Les conséquences de ces différences
Les différences de ces business models commencent à produire leurs effets, et principalement en faveur d’Alibaba. Son activité de commerce en ligne a des marges opérationnelles bien plus élevées, une infrastructure bien plus légère et nécessite de moins en moins d’investissement à mesure que les ventes augmentent. En plus de cela, comparées à celles d’Amazon, les ventes d’Alibaba sont bien moins dépendantes de la croissance du site en termes de valeur brute des marchandises (autrement dit, le montant des transactions effectuées sur la plateforme). En revanche, les ventes d’Alibaba sont bien plus dépendantes de sa capacité à prendre davantage de place dans les centres de coûts de ses clients. En 2018 par exemple, les ventes en ligne devraient vraisemblablement connaître une progression deux fois plus importante que le taux de croissance actuel de la valeur brute des marchandises , et même si les ventes de l’entreprise ont déjà presque doublé ces deux dernières années, la proportion des ventes par rapport à la valeur brute des marchandises (« take-rate »)ne représente même pas la moitié de celle de la plateforme d’Amazon, ce qui laisse supposer une belle marge de progression.
Au-delà du commerce
A l’avenir, ces deux entreprises vont continuer à innover et à évoluer. Un des piliers de leur stratégie respective est le développement au-delà du commerce, par exemple dans la finance ou les médias. Dans de nombreux champs, elles peuvent se glorifier de posséder un avantage structurel de long terme étant donné la faiblesse de leur coût d’acquisition clients et leur capacité à collecter rapidement énormément de données clients pour mieux personnaliser leur l’expérience. En dehors des services aux consommateurs, Amazon et Alibaba commencent aussi à avancer leurs pions du côté des entreprises. Elles rivalisent d’ores et déjà pour ce qui concerne les dépenses de marketing, de moyens et de logistiques, mais elles investissent aussi massivement pour profiter de la manne que représentent les budgets informatiques des entreprises via des services de cloud, une opportunité dont les perspectives de croissance sont phénoménales.

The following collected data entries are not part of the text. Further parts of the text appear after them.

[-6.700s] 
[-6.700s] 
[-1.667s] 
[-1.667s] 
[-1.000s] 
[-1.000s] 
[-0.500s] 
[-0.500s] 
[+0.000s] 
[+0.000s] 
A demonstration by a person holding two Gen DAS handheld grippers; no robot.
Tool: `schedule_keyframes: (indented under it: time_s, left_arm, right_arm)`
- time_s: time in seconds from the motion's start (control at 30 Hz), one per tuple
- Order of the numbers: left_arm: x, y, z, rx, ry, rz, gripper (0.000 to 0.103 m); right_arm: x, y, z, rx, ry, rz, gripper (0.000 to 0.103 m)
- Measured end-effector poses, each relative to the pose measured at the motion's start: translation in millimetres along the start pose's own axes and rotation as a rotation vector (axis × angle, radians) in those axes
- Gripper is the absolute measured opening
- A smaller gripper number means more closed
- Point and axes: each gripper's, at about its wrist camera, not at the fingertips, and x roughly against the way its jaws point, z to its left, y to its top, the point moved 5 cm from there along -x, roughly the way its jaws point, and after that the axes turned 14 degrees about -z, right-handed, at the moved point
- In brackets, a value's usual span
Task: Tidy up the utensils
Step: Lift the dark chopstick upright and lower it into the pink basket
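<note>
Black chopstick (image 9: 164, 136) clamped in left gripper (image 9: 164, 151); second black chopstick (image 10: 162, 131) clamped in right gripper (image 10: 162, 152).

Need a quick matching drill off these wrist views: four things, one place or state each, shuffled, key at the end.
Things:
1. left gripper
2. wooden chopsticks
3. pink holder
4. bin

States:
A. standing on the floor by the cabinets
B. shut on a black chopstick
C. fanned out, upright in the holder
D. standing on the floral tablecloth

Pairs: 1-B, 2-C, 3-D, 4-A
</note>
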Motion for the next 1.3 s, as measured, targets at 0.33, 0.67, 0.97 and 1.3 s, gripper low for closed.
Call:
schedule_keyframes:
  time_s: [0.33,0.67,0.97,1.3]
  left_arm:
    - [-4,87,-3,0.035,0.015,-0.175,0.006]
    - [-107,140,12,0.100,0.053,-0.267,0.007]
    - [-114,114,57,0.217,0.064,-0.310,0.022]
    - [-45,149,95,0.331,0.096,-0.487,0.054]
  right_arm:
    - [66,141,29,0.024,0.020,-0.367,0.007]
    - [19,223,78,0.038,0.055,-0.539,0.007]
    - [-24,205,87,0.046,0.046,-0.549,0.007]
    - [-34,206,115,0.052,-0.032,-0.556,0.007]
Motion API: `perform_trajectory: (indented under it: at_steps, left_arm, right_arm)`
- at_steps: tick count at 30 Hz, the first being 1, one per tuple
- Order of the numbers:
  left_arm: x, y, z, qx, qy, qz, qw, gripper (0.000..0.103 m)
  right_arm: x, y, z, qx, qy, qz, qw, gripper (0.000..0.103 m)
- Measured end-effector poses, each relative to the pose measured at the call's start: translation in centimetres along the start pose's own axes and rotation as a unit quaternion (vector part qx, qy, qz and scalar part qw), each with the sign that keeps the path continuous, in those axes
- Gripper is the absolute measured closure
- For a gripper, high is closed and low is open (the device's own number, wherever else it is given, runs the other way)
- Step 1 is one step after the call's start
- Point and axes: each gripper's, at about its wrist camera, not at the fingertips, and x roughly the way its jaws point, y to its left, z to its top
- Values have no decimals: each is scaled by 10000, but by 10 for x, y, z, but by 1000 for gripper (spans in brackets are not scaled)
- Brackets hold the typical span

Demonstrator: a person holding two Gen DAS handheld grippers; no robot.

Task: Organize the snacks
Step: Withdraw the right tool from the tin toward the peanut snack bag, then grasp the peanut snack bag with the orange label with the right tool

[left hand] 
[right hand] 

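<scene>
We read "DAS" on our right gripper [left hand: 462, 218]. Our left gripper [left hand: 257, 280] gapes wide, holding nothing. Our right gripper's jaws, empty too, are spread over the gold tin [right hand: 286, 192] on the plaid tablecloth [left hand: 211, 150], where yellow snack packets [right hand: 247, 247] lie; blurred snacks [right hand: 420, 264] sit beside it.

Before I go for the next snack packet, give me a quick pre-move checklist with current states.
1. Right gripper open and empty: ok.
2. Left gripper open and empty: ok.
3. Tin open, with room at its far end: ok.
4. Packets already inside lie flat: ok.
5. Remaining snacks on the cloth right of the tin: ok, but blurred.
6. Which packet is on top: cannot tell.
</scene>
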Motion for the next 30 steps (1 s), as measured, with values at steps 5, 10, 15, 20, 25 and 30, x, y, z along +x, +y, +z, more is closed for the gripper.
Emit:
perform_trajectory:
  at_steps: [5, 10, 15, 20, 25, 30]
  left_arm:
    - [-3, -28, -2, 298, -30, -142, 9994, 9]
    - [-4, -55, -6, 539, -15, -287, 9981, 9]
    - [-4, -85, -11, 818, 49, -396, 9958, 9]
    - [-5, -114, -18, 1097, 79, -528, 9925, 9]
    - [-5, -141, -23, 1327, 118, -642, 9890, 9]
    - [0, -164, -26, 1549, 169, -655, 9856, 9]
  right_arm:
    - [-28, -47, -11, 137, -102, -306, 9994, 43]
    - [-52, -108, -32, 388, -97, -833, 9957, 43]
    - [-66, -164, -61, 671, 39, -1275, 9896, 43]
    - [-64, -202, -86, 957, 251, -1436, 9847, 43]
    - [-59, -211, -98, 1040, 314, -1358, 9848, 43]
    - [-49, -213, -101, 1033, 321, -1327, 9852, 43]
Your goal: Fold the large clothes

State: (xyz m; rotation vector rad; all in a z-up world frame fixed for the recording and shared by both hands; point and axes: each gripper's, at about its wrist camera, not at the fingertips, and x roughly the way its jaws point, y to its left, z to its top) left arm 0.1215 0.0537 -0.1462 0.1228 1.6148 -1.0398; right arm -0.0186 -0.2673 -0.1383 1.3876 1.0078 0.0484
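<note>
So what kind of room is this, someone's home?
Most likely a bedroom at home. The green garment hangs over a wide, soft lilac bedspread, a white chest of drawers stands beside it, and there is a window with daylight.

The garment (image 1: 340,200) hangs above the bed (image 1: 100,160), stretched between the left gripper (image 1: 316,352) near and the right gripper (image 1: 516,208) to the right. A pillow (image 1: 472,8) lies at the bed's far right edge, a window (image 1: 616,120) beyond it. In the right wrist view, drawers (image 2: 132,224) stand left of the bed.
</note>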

En résumé, si ces deux entreprises servent le même marché et ont des aspirations similaires, leurs approches du commerce en ligne diffèrent totalement. Jusqu’à présent, elles ont tout fait pour éviter une confrontation directe, cependant le vivier que représentaient les zones géographiques structurellement mal desservies en matière d’e-commerce décroit rapidement, ça n’est donc qu’une question de temps avant que les deux modèles ne s’entrechoquent. Pour les investisseurs, la question n’est plus simplement de savoir s’ils doivent détenir ces entreprises ou non, mais aussi comment les autres entreprises détenues en portefeuille vont s’adapter à un contexte commercial si changeant. Cela va continuer à créer toute une série d’opportunités et de risques très variés sur les marchés émergents, les rendant encore plus attractifs pour des investisseurs actifs à même d’anticiper les changements et d’en tirer profit.